La calle.
Muy de mañana, donde nace el día, aún no salen los primeros rayos del sol pero ya es abrazada por la luz.
La calle... desierta, con el olor a humedad que deja la brisa de la madrugada, con esas sobras de la bruma que alcanza a llegar hasta aquí, los residuos de la brisa marina, y su sentimiento salado viajan kilómetros hasta él.
Desde su casa se ven muchas cosas.
Se ve el mar, pero irónicamente solo puede ver el mar del país vecino.
Ve lo que alguna vez fue el centro de su ciudad, hoy es la zona norte, y aún con lo bello de la mañana no puede evitar mirar en esa dirección y lamentarse por las decenas de niños que se gastarán el día pidiendo limosnas; para ellos no hay esperanzas de una buena educación, mucho menos de una vida digna. Sus esperanzas son comer algo el día de hoy y cuando crezcan un poco, la esperanza se volverá conseguir una bolsa de pegamento.
Regresa la vista a su calle, y se olvida completamente de los niños - ¿acaso no lo hacemos todos?- se pregunta, - ¿acaso no es más fácil así?- se repite una y otra vez.
La calle.
Una anciana la cruza, tan pobre ella.
No la conoce, pero va cubierta con una toalla, y piensa: " el rebozo ya era demasiado viejo... tal vez, tan viejo que ya no cubría sus débiles pulmones de esa brisa de la mañana, de ese residuo de la bruma, y de su sentimiento salado."

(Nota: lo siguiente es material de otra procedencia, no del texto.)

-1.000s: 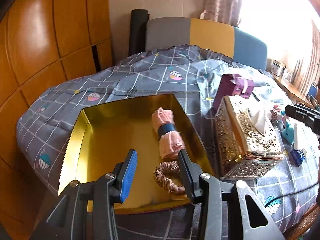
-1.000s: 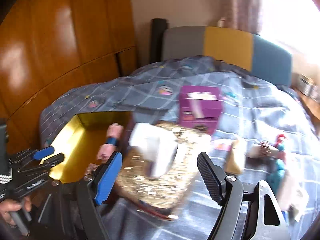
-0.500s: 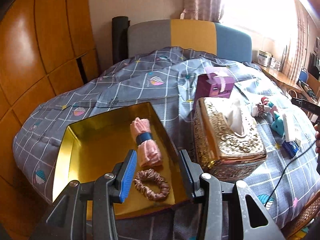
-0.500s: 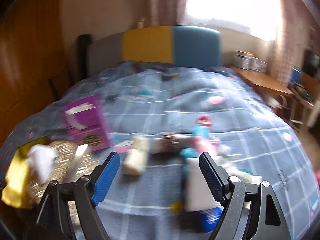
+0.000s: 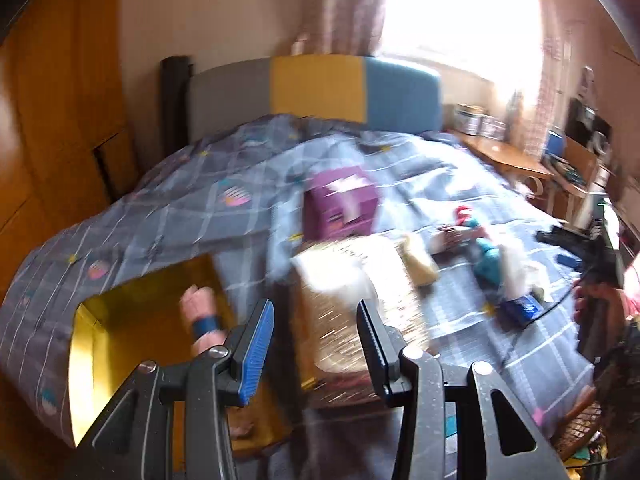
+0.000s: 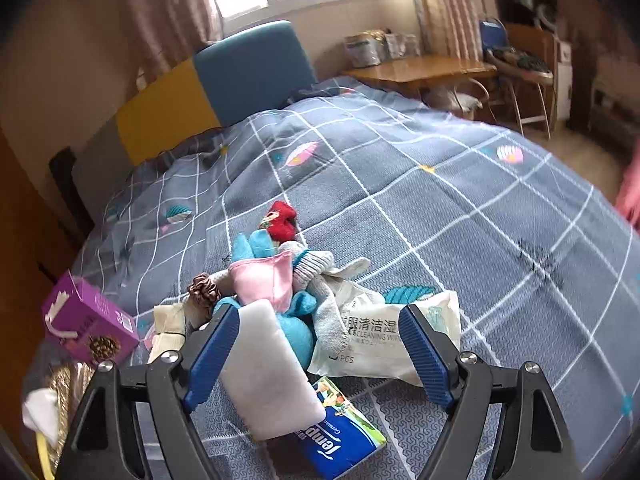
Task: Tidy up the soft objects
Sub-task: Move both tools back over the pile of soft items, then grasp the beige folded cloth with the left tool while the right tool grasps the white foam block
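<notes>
Your right gripper [image 6: 316, 344] has swung from the tin [image 5: 92, 320] to the pile [image 6: 280, 280] on the bed [image 6: 440, 200], jaws just widened, empty, framing the sponge [image 6: 268, 372]. Your left gripper [image 5: 316, 340], part-open, holds nothing. 2 items sit binned; the next pick looks imminent.

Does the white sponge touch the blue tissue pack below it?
Touching. In the right wrist view the white sponge lies on top of the blue tissue pack, covering its upper corner, with no gap between them.
</notes>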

Y reflexiona: "Para cuando los niños del centro inhalen pegamento, ya estará muerta"
- Mejor me olvido de ella, ni siquiera la conozco, sólo sé que es muy pobre- vuelve a pensar.
Los primeros rayos del sol ya aparecieron. La calle, llena de actividad, los niños camino a la primaria mientras que algunas adolescentes de secundaria se doblan la falda, pensando en ser más atractivas, sin embargo sólo muestran sus piernas flacas, tan sólo muestran sus ganas de crecer.
Algunas de ellas conocerán el sexo dentro de poco, algunas de ellas tendrán que aprender a ser madres sin haber aprendido antes a ser mujeres; mientras tanto los niños de la calle inhalan cemento y la anciana ya se murió.
Bendita anciana, benditos niños, benditas madres adolescentes, su tragedia lo hace recordar lo afortunado que es.
- Maldito sea mi corazón egoísta- dice notablemente molesto.
Tan humano él, y tan egoísta.
La tarde pasa, toma esa coloración tan perfecta, el mar extranjero que le gusta ver se ve opacado por su vecino el horizonte, y por el sol muriendo en él. De repente el cielo se volvió rojizo, es de noche ya.
Y en unas horas regresará ese olor de la mañana, ese rocío en las hojas de los árboles, esa brisa que lo hace sentir vivo, los residuos de la bruma; el sentimiento salado del mar entrando por sus poros y el vapor saliendo de su boca.
Recargado en el balcón mirará de nuevo la calle, mirará de nuevo lo hermoso que puede ser todo con la luz adecuada y con el corazón despierto. Si la anciana pasa de nuevo, le dirá buenos días con una sonrisa y si no pasa la olvidará.
Luego, cuando decida de nuevo mirar la mañana tal vez la recuerde, a la bendita señora, quien tiene al menos 80 años de vida, de historias, de saber, de experiencias. Sin embargo de ella, él solo sabe que era muy pobre, que llevaba una toalla cubriendo su cuello, pues imagina su rebozo se gastó.